Bareboat, Skippered, or Crewed Charter: Which Is Right for You? | FleetoHub
Fleetohub Editorial Team·
Bareboat, Skippered, or Crewed Charter: Which Is Right for You?
Every sailing charter starts with the same question: do you want to sail the boat yourself, hire a professional skipper, or arrive to a full crew waiting on deck?
Most booking sites list these three options without explaining what they mean day-to-day. The result? People either over-book — paying for a full crew they don't need — or under-book, showing up to a bareboat without a valid license.
This guide breaks down exactly what each charter type includes, what it costs, and which one is right for your trip. No sailing knowledge required.
Key Takeaways
Bareboat = you sail the boat yourself; a license (RYA Day Skipper, ICC, or equivalent) is required in most EU waters
Skippered = a professional captain joins the boat; no license needed from guests; adds roughly €150–200/day (The Seafarer, 2025)
Crewed = full staff onboard; meals and provisioning included; starts from €7,000–€12,000/week for a mid-size sailing yacht (Grand View Research, 2024)
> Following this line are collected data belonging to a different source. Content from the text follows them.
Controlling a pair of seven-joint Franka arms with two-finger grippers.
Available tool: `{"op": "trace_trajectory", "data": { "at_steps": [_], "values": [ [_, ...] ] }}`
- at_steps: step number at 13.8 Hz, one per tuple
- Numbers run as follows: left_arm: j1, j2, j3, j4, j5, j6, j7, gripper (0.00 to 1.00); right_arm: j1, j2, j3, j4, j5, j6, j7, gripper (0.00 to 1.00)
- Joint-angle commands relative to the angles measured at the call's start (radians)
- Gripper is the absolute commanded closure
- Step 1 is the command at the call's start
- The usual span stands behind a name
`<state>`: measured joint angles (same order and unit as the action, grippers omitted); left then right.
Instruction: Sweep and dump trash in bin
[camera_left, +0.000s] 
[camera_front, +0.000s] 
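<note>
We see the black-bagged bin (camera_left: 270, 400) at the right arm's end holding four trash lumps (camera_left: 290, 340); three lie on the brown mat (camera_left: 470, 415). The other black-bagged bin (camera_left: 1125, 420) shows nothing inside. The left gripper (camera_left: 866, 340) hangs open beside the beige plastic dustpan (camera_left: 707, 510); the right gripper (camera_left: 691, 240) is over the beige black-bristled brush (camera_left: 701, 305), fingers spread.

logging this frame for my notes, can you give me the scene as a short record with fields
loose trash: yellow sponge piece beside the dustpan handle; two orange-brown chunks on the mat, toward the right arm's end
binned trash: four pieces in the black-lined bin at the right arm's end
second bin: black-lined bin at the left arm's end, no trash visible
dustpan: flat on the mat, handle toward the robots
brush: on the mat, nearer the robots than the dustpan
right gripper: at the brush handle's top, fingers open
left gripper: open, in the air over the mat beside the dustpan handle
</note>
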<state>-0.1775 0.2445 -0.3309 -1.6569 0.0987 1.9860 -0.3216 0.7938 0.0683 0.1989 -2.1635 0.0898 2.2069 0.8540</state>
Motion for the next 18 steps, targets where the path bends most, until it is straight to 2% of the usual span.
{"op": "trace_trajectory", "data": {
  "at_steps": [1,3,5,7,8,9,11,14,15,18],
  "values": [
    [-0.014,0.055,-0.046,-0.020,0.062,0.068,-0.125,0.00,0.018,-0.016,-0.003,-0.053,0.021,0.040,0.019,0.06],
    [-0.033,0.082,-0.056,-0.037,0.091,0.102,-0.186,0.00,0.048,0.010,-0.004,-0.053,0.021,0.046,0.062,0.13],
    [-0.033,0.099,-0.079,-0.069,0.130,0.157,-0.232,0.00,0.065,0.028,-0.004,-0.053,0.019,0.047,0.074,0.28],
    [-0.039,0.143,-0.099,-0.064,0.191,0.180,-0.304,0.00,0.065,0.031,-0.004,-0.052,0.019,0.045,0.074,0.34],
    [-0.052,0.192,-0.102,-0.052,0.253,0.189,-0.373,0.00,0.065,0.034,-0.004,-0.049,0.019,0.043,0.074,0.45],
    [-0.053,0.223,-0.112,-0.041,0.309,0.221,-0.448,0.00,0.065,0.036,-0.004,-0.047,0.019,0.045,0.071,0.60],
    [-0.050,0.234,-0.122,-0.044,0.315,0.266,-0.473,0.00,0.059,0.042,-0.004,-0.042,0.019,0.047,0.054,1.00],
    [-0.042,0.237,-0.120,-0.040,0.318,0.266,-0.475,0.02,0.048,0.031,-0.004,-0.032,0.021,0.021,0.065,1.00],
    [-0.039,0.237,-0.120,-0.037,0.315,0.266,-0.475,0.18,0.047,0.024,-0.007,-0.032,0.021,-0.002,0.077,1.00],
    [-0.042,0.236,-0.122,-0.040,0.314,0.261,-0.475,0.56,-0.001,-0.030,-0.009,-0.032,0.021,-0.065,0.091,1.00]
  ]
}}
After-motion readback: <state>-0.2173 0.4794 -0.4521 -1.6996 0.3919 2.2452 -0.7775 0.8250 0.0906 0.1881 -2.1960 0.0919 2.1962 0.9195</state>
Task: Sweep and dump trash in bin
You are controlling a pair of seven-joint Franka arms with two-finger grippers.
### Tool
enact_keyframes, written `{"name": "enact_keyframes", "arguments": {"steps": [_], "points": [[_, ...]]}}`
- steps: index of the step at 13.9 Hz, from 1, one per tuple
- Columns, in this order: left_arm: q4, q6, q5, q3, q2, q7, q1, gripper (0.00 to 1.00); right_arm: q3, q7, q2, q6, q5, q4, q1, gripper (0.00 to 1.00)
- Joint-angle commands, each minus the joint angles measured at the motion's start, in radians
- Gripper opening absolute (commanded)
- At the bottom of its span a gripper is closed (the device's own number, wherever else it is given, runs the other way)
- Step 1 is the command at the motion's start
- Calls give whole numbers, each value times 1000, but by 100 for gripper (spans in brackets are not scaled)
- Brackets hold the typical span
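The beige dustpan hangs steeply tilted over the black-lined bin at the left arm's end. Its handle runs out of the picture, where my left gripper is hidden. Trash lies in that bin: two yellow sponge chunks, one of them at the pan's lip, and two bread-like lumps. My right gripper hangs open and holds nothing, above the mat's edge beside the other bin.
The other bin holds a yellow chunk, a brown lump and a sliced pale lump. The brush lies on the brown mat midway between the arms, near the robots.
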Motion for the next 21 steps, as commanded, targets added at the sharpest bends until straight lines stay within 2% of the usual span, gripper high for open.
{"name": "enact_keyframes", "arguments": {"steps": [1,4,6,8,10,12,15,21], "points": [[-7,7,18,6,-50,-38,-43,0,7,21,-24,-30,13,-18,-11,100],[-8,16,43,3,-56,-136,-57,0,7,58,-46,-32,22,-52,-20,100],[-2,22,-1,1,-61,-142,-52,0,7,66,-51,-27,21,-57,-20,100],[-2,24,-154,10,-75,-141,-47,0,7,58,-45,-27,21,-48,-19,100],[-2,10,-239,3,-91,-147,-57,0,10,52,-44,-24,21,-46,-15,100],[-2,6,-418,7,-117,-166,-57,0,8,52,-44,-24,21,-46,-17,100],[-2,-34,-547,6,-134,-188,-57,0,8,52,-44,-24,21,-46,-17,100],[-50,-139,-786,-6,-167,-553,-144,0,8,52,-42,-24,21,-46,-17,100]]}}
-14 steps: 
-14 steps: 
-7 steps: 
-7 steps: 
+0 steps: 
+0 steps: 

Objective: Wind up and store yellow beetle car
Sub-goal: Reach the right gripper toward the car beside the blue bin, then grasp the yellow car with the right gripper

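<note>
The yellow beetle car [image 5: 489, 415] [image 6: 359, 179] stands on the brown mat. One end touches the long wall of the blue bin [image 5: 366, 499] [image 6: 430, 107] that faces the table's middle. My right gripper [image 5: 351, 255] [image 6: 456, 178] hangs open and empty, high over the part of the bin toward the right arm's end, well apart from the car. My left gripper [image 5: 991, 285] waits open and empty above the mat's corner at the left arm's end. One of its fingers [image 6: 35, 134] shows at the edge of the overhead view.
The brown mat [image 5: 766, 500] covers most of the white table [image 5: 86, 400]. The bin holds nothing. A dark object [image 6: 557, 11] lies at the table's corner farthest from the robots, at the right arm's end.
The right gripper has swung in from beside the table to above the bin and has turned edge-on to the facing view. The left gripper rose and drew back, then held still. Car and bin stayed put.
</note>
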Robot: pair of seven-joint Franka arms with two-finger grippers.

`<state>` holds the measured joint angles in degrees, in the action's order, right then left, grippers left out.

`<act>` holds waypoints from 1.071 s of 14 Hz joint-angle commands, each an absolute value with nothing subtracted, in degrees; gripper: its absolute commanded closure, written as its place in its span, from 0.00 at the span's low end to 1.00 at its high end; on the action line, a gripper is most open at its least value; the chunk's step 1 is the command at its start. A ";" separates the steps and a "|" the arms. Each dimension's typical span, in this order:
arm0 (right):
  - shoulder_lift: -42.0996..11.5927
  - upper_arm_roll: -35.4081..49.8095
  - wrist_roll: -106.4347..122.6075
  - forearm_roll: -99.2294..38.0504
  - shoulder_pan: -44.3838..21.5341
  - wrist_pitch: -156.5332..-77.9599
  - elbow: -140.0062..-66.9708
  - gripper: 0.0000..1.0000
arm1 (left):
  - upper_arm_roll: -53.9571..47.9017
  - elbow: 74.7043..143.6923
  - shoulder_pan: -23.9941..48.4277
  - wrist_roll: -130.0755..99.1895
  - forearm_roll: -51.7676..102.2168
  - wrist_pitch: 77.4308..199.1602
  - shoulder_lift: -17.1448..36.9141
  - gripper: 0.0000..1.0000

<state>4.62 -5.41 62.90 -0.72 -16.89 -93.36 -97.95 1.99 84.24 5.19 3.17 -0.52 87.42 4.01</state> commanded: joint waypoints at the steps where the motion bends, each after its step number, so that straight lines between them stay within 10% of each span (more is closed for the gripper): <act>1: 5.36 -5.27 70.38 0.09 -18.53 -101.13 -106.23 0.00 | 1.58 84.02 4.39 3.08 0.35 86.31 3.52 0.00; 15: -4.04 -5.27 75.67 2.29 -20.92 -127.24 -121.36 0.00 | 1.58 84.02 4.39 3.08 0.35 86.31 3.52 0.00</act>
For most first-time charter guests, skippered is the right answer
In 2025, the global yacht charter market was valued at approximately $8.35 billion — and the three charter types serve fundamentally different guests
At a Glance: The Three Charter Types
Bareboat
Skippered
Crewed
You sail the boat
Yes — you're the captain
No — skipper handles everything
No
License required (guests)
Yes (EU: ICC / RYA Day Skipper)
No
No
Weekly cost (mid-size yacht, Med)
€2,000–€6,000
€3,050–€7,400
€7,000–€14,000+
Meals included
No
No (arrange yourself)
Yes
Best for
Qualified sailors
Beginners, learners, all groups
Special occasions, full service
Crew add-on/week
None
+€1,050–€1,400 (skipper)
Included in rate
Rates shown are indicative for the Mediterranean, high season (July–August) 2025. Verify with operators before booking.
What Is a Bareboat Charter?
A bareboat charter is when you rent a sailing yacht and sail it yourself — no skipper, no crew, no provisions. You are the captain. You plan the route, handle the anchoring, monitor the weather, and make every onboard decision.
In 2024, bareboat charters represented approximately 60–65% of the global yacht charter market by value, with a segment market size of around $5.4 billion, according to Grand View Research's Yacht Charter Market Report. That dominance reflects real demand from sailors who already have qualifications and want the freedom to roam without a skipper looking over their shoulder.
What's included in the base rate: the yacht itself, standard safety equipment (life jackets, flares, life raft), basic inventory, and usually a handover briefing from the charter company.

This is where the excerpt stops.